Angiogenesis and antiangiogenic therapy in hepatocellular carcinoma

Abstract

Hepatocellular carcinoma (HCC) is a hypervascular tumor characterized by neovascularization, which plays an important role in the growth and progression of HCC. Angiogenesis provides a target for novel prognostic and therapeutic approaches to HCC. Assessment of microvessel density using immunohistochemical staining for specific endothelial cell markers such as CD34 has been shown to provide prognostic information independent of conventional pathological parameters in HCC patients. Recent studies have unveiled the important angiogenic factors involved in the regulation of angiogenesis in HCC, although the exact molecular pathways are far from clear. Current data suggest that vascular endothelial growth factor (VEGF) plays a critical role in angiogenesis of HCC. Tumor expression of VEGF has been shown to correlate with tumor invasiveness and prognosis in patients with HCC. VEGF is an important molecular target for antiangiogenic therapy. Studies in animal models have demonstrated the efficacy of antiangiogenic agents such as anti-VEGF antibody and antagonists of VEGF receptors in suppressing hepatocarcinogenesis and growth of HCC. Antiangiogenic therapy has already entered clinical trials in HCC patients and holds the promise of providing an effective novel treatment for HCC, which is of great clinical significance because there is no existing effective systemic therapy for HCC.

Introduction

Hepatocellular carcinoma is one of the five most common cancers worldwide, with a particularly high prevalence in Asian countries due to endemic hepatitis B virus infection [1]. The incidence of HCC is also rising in Western countries as a result of increasing hepatitis C virus infection [2]. More than 80% of patients with HCC have associated cirrhosis and impaired liver function, making treatment of HCC more difficult than many other cancers. Surgical resection is the mainstay of curative treatment for HCC, but prognosis after resection remains unsatisfactory due to a high incidence of postoperative recurrence [3]. Liver transplantation is another potentially curative treatment for early HCC associated with advanced cirrhosis, but its application is limited by the shortage of grafts [4]. For unresectable HCC, various locoregional therapies may be used to palliate symptoms and prolong survival if the tumors remain confined to the liver [5]. Conventional cytotoxic chemotherapy has not been shown to be effective for HCC, and there is no proven effective systemic therapy for HCC patients with metastatic disease [6]. Hence, the search for a novel systemic therapy for HCC is of paramount importance.

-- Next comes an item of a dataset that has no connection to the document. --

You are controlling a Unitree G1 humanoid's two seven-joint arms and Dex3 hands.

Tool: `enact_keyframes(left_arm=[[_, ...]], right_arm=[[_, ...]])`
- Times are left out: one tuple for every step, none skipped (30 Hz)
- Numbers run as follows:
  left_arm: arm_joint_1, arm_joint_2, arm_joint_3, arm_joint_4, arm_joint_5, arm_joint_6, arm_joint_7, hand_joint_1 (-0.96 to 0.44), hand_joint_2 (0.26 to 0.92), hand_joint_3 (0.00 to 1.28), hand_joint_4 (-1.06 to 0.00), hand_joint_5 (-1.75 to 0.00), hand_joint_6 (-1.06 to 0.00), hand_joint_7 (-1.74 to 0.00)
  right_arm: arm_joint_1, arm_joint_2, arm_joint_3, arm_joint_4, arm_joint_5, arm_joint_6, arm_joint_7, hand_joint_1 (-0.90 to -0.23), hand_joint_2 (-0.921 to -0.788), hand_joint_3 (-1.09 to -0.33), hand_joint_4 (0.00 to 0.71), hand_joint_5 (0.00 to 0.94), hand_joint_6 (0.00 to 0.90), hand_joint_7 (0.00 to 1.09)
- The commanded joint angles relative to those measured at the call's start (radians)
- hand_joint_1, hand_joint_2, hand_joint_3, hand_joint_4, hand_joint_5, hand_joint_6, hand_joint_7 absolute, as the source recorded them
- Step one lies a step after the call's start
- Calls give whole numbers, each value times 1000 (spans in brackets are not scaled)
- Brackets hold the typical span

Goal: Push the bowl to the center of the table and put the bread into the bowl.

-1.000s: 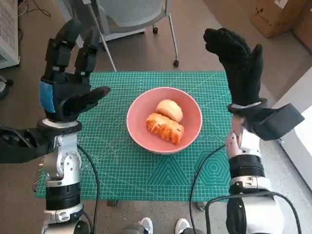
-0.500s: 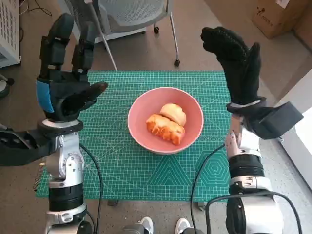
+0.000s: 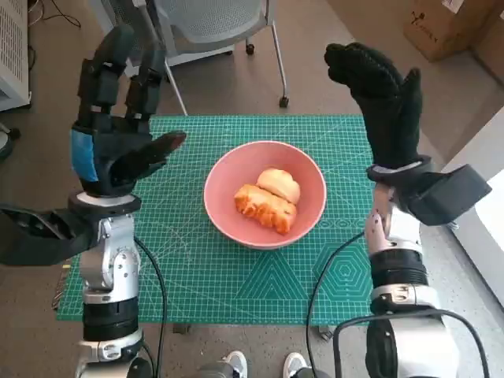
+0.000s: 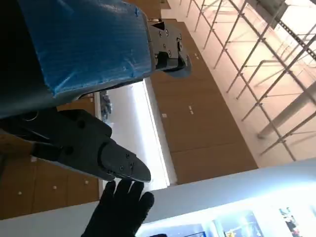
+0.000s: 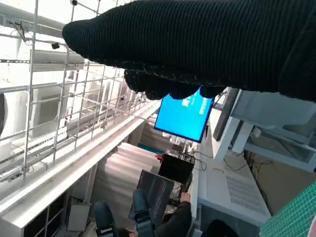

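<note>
Head view first: my left hand (image 3: 114,134), black with blue tape over its back, is raised above the left side of the green gridded cutting mat (image 3: 197,276) that covers the table, fingers spread apart and holding nothing. My right hand (image 3: 386,106), in its black knitted glove, is raised over the mat's right edge, fingers extended and likewise empty. Between them, near the middle of the mat, sits the round pink bowl (image 3: 228,213), and inside it lie two pieces of golden-brown bread (image 3: 268,198), touching each other. A grey mesh office chair (image 3: 209,24) stands beyond the table's far edge. Left wrist view: the taped back of my left hand and its black fingers (image 4: 118,165) point toward a ceiling, with my gloved right hand showing beyond them. Right wrist view: the glove lies as a dark band, and beyond it are a bright blue screen (image 5: 185,118) and a seated person (image 5: 173,222).
</note>
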Motion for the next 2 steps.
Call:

Understanding the molecular pathways of HCC is crucial to the development of novel therapies for this highly aggressive cancer [7]. Molecular mechanism regulating angiogenesis is one of the potential targets for novel therapies for HCC. HCC is one of the most vascular solid cancers, associated with a high propensity for vascular invasion. In fact, its active neovascularization can be visualized in angiography and is used as a diagnostic criterion for HCC. Tumor angiogenesis plays a critical role in the development and progression of HCC. The emerging success of antiangiogenic therapy for other cancers such as colorectal cancer [8], [9] and lung cancer [10] has brought hope of the potential use of antiangiogenic therapy for HCC, which is a particularly attractive approach because of the vascularity of HCC and the current lack of effective systemic therapies for HCC. In this article, we review the recent progress of research on molecular mechanisms of angiogenesis and the potential clinical implications in HCC.